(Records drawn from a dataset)
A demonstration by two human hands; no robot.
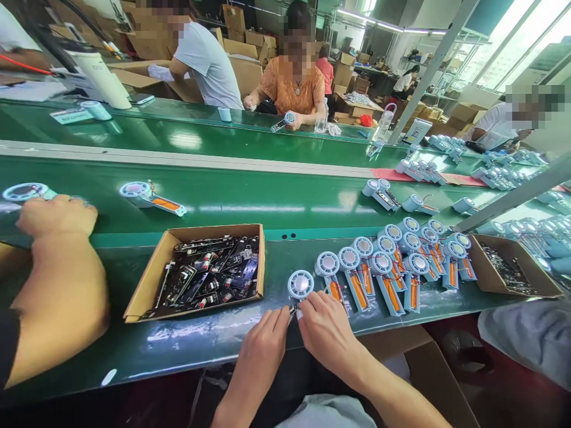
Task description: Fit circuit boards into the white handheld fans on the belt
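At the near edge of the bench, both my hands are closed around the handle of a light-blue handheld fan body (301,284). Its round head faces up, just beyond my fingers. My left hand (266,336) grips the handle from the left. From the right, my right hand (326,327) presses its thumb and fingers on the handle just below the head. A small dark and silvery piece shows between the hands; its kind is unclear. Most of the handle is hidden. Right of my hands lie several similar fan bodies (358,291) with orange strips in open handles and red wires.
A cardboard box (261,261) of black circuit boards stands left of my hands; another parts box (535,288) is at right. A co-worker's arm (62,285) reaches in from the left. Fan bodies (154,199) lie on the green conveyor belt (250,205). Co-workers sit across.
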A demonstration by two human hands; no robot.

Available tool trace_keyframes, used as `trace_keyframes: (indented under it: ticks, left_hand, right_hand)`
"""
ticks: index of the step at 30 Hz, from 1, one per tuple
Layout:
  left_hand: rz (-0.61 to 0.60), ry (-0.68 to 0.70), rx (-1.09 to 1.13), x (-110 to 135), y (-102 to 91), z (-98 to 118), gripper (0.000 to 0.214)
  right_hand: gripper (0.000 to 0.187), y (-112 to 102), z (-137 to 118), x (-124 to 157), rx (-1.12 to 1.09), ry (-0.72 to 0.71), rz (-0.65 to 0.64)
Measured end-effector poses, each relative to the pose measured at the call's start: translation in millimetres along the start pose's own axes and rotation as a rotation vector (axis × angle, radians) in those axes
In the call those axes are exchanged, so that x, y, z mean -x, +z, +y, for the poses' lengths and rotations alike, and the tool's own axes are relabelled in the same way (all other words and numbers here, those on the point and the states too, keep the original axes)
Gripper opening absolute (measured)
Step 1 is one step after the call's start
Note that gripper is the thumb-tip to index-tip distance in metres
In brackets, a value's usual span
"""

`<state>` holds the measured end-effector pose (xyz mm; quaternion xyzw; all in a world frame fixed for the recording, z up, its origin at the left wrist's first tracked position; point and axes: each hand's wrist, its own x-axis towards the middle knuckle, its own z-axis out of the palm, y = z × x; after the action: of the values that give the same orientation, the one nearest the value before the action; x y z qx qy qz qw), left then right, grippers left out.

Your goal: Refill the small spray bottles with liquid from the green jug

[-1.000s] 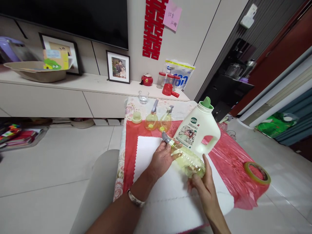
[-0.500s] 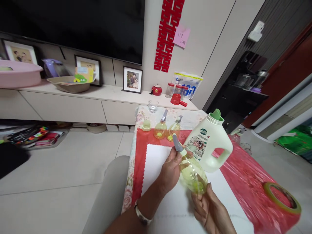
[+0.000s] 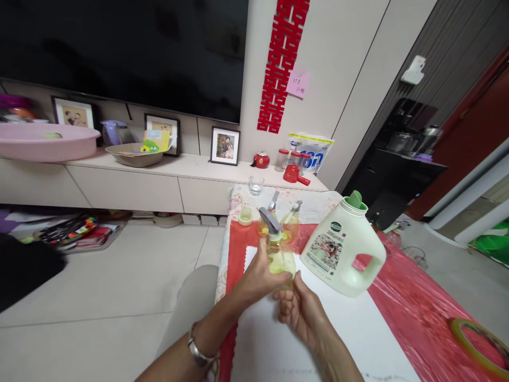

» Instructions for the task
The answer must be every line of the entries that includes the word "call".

» Solved exercise
Measured end-effector poses, each relative to the pose measured at the call's start: translation in millimetres along the start pose's own axes and rotation as a rotation vector (axis × angle, radians) in those axes
In the call those axes are exchanged, so that x, y, z mean -x, +z, +y, for the poses' lengths and rotations alike, and the tool's own axes are relabelled in the same way (all other words and numbers here, those on the point and the states too, keep the original axes)
Step 1 is one step after the call's start

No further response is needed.